By: Donald Jones, P.Eng., retired nuclear industry engineer, 2017 July 28.
This article, edited for space, appeared in the 2017 June edition of the Canadian Nuclear Society`s BULLETIN as a Letter to The Editor.
BULLETIN Publisher’s Note: The CNS Nuclear Canada Yearbook commenced using PRIS data this year. Data was no longer available from the CANDU Owners Group, and data from public sources such as Nuclear Engineering International or Nucleonics Week had become either incomplete or late in publication.
When the author was preparing an article on the performance of Ontario’s CANDU nuclear units (reference 1) he wanted to include some idea of the amount of energy being curtailed by a unit at the Bruce Nuclear Generating Station due to load cycling. To do this required a close look at the published performance indicators in the Power Reactor Information System (PRIS) database of the International Atomic Energy Agency (IAEA)(reference 2) and this revealed some discrepancies.

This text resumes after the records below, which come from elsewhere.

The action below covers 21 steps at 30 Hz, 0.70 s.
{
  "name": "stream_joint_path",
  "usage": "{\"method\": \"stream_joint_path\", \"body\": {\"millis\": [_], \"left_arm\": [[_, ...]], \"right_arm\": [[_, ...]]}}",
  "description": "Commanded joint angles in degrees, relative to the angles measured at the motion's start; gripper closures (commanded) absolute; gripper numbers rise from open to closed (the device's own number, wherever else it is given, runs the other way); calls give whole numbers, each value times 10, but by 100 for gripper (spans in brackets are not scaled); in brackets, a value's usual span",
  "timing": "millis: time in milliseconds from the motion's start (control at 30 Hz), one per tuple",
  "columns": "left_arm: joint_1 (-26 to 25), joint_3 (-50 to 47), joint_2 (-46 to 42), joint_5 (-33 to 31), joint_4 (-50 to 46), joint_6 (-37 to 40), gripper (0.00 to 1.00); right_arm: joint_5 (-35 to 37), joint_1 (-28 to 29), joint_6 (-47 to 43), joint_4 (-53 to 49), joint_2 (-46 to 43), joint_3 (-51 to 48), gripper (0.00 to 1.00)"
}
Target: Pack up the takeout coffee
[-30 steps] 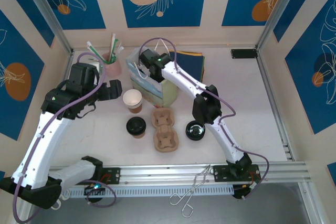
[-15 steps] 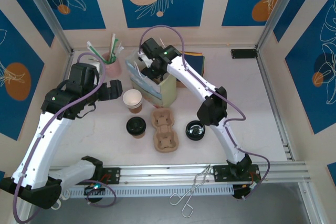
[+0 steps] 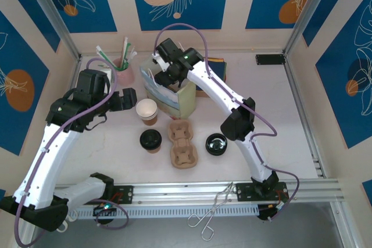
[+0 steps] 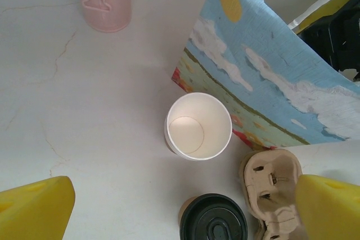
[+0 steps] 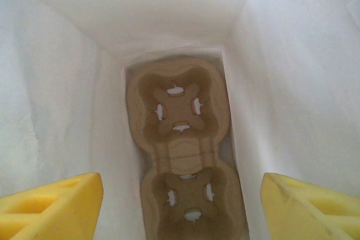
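The takeout coffee [image 3: 150, 139], a brown cup under a black lid, stands on the table left of a pulp cup carrier [image 3: 181, 143]; the left wrist view catches its lid [image 4: 214, 218] at the bottom edge. My left gripper [image 3: 125, 100] hovers open over the table [image 4: 181, 206], near a lidless cup [image 4: 198, 125]. My right gripper [image 3: 164, 74] is over the mouth of the paper bag [image 3: 168, 98]. It is open [image 5: 180, 212], with nothing between its yellow fingers [image 5: 50, 206]. Below it, a second carrier [image 5: 180, 155] lies on the bag's floor.
The lidless cup [image 3: 147, 110] stands just left of the bag. A loose black lid [image 3: 216, 143] lies right of the carrier. A pink holder with straws [image 3: 123, 71] is at the back left, metal tongs [image 3: 212, 207] on the front rail.
The right arm has lifted and its elbow swung right while the gripper stays over the bag; its jaws have spread wider. The left arm has not moved.
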Motion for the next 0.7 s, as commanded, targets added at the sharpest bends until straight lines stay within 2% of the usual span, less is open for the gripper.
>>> {"method": "stream_joint_path", "body": {"millis": [0, 433, 467, 567, 633, 667], "left_arm": [[8, -9, -6, 18, 13, -9, 0], [8, -14, 0, 40, 23, -22, 0], [8, -15, 1, 40, 25, -24, 0], [8, -14, 5, 45, 26, -24, 0], [8, -15, 6, 48, 27, -26, 0], [8, -16, 8, 50, 29, -27, 0]], "right_arm": [[6, 6, 11, -1, -47, 14, 25], [34, 6, 44, 15, -119, 2, 19], [37, 6, 49, 19, -128, -7, 14], [38, 6, 61, 36, -161, -40, 13], [36, 6, 65, 50, -184, -66, 3], [35, 6, 68, 57, -198, -81, 1]]}}
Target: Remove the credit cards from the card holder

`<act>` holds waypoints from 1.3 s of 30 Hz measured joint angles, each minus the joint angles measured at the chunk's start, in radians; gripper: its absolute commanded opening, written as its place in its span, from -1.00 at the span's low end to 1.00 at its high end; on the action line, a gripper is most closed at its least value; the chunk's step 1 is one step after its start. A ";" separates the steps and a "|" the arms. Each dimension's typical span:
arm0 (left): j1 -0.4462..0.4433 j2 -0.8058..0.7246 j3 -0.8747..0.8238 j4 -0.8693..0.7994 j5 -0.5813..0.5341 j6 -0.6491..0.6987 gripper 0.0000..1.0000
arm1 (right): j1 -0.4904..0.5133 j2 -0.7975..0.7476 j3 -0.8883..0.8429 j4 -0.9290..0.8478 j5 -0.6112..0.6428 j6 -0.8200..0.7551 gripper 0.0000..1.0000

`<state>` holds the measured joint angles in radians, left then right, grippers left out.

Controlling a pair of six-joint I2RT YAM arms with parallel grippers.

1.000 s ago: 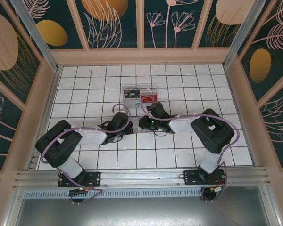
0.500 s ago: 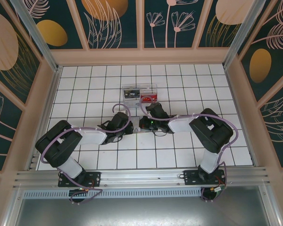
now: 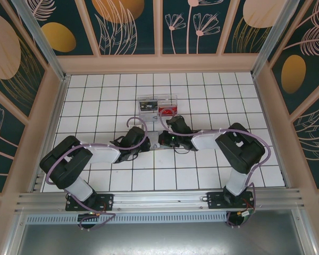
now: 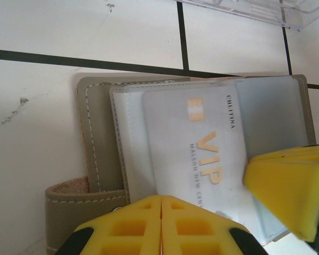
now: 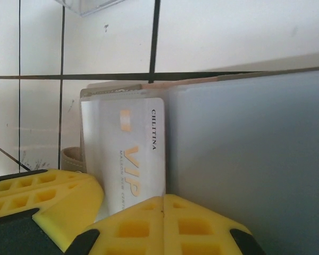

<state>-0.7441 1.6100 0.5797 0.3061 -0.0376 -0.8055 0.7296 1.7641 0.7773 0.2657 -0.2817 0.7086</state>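
1. The left gripper (image 4: 160, 204) has its yellow fingers pressed together with no gap. Their tips sit at the near edge of the card holder (image 4: 95, 133), overlapping its clear sleeve.
2. The right gripper (image 5: 162, 204) also has its fingers together. Their tips meet where the bottom edge of the VIP card (image 4: 202, 154) runs beside a frosted grey sheet (image 5: 244, 159). I cannot tell whether they pinch the card, the sheet or nothing.
3. The white credit card, with gold VIP lettering, lies on the holder's clear sleeve (image 4: 271, 111). It is tilted a little, and its lower corner lies under a right finger.
4. The holder lies open and flat, and its strap tab (image 4: 69, 212) sticks out at the side beside the left fingers.
5. Holder and both grippers are near the middle of the tabletop (image 3: 95, 95).
6. A clear plastic tray (image 3: 158, 106) stands near the holder, on the side toward the far edge.
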 measured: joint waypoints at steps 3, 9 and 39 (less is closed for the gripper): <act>0.000 0.000 0.000 -0.003 0.000 0.000 -0.81 | -0.014 -0.015 -0.014 -0.001 0.000 0.000 -1.00; 0.000 0.000 0.000 -0.004 0.000 0.000 -0.82 | -0.035 -0.040 -0.039 -0.001 -0.002 -0.002 -1.00; 0.000 0.000 0.000 -0.005 0.003 0.001 -0.86 | -0.084 -0.037 -0.078 0.058 -0.078 0.002 -1.00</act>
<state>-0.7441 1.6100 0.5797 0.3016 -0.0349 -0.8047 0.6453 1.7267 0.6994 0.3233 -0.3599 0.7109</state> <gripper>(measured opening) 0.069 0.050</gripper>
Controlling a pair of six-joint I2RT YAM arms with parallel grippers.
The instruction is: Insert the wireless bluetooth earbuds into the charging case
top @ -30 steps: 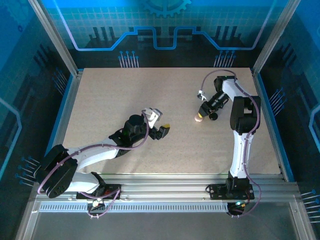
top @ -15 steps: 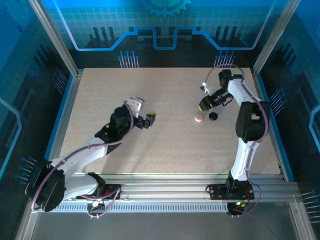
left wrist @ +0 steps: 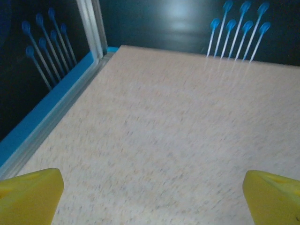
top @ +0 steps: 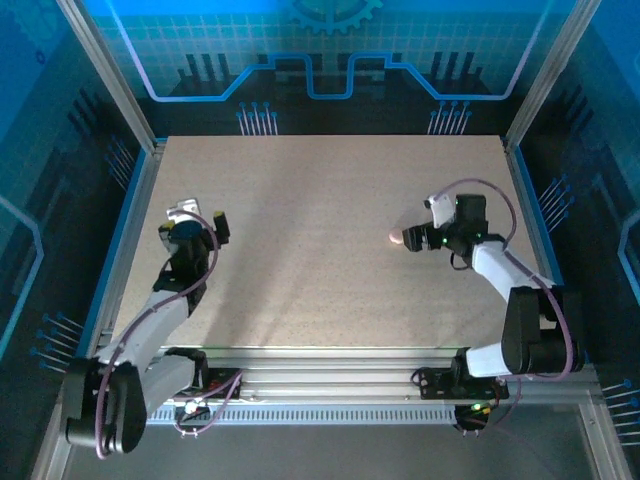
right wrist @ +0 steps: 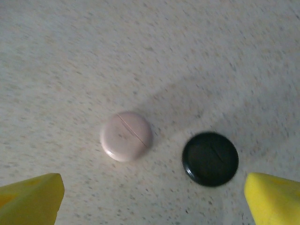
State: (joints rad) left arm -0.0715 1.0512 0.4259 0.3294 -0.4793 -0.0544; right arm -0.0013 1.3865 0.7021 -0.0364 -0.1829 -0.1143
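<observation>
- While the left arm lies along the left side of the table (top: pixel 300 200), the left gripper (top: pixel 212 228) sits near the blue border strip (left wrist: pixel 47 110). Its jaws are spread wide with nothing between them.
- Seen from the left wrist, its two yellow fingertips (left wrist: pixel 28 194) sit in the bottom corners, with bare speckled tabletop ahead of them.
- On the dark wall past that corner, blue pin-shaped graphics (left wrist: pixel 239 28) stand in clusters, a pattern rather than words. The back wall carries a gear outline (top: pixel 330 12) and circuit-like lines.
- Right of centre, the pink charging case (right wrist: pixel 126 136) lies flat and closed. A thin diagonal line crosses its lid, and the faint specks beside the line are too blurred to read.
- Just beside it, apart by a narrow gap, the black charging case (right wrist: pixel 210 159) also lies closed. A short faint mark on its lid is illegible.
- Whether the wireless bluetooth earbuds are inside these closed cases cannot be told.
- The right gripper (right wrist: pixel 152 199) has its jaws wide open and holds nothing.
- Both cases lie ahead of its yellow fingertips (right wrist: pixel 30 197), within the span between them and touching neither. The pink one is nearer the tip at the picture's left, the black one nearer the other.
- From above, this gripper points leftward, with the pink case just beside its tips.
</observation>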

The performance of some of Ontario’s nuclear generating stations is affected by the surplus baseload generation (SBG) in the province (reference 1). Some nuclear units saw electricity output reductions during periods of surplus baseload generation (SBG). This means the CFs (Capacity Factors) are not a true performance indicator for those units (reference 3). A better metric of performance in these cases would be the Unit Capability Factor (UCF – used by Ontario Power Generation and by Bruce Power). The Energy Availability Factor (EAF) is another performance indicator and is shown in the Power Reactor Information System (PRIS) database of the International Atomic Energy Agency (IAEA), (reference 2). The EAF adjusts the available energy generation for energy losses attributed to plant management, planned and unplanned, and for external energy losses beyond the control of plant management while the UCF only includes energy losses attributed to plant management and excludes the external losses beyond control of plant management like load cycling/load following, grid failures, earthquakes, cooling water temperature higher than reference temperature, floods, lightning strikes, labour disputes outside the plant etc. The UCF seems a much better indicator of how well the unit is being managed than either CF or EAF. The UCF rather than the CF would also be the more appropriate number to use when calculating the Equivalent Full Power Hours (EFPHs) on the reactor pressure tubes of Bruce units that use steam bypass at constant reactor power since steam bypass operation does not affect the EFPHs on the pressure tubes. Only reactor power changes would do that.